ASSIGNMENT
Your reply should contain the whole listing below, repeated exactly, and no images.

-- Opening Marker --

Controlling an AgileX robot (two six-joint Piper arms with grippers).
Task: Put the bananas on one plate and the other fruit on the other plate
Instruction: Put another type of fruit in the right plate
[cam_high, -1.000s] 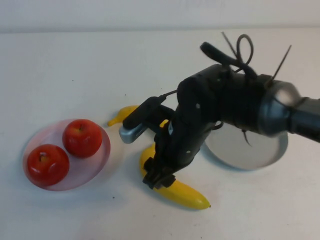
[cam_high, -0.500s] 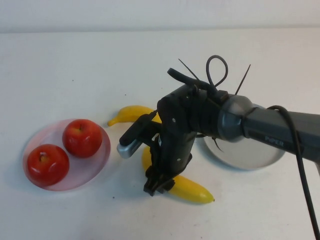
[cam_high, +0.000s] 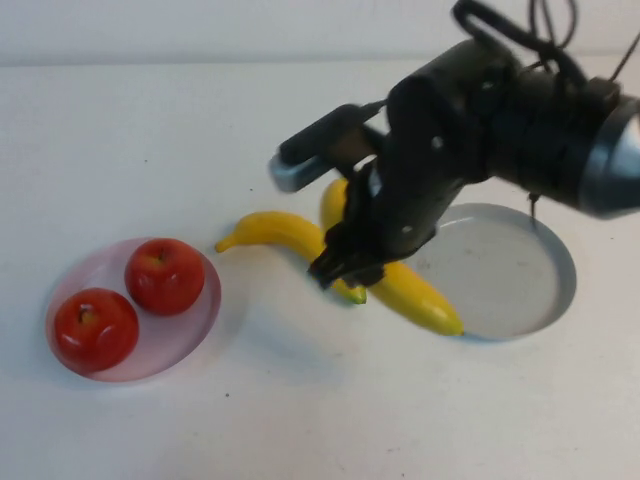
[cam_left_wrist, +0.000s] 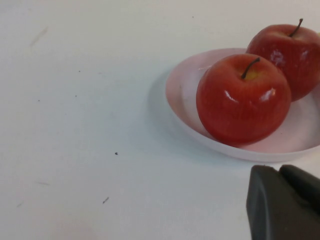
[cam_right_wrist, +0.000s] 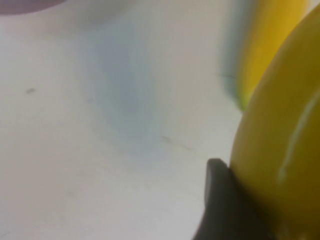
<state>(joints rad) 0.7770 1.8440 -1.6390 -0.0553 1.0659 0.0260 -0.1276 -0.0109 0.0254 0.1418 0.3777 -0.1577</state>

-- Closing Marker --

ANSWER AREA
Controlling an AgileX robot (two six-joint Piper arms with grippers).
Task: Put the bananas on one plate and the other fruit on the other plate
Instruction: Put another type of fruit in the right plate
[cam_high, -1.000s] 
[cam_high, -0.500s] 
[cam_high, +0.000s] 
[cam_left_wrist, +0.000s] 
[cam_right_wrist, +0.000s] 
<state>(joints rad) 0.7770 1.8440 -1.6390 -0.0553 1.0659 0.0260 -0.1276 -0.0109 0.0254 0.1418 0.3777 -0.1577</state>

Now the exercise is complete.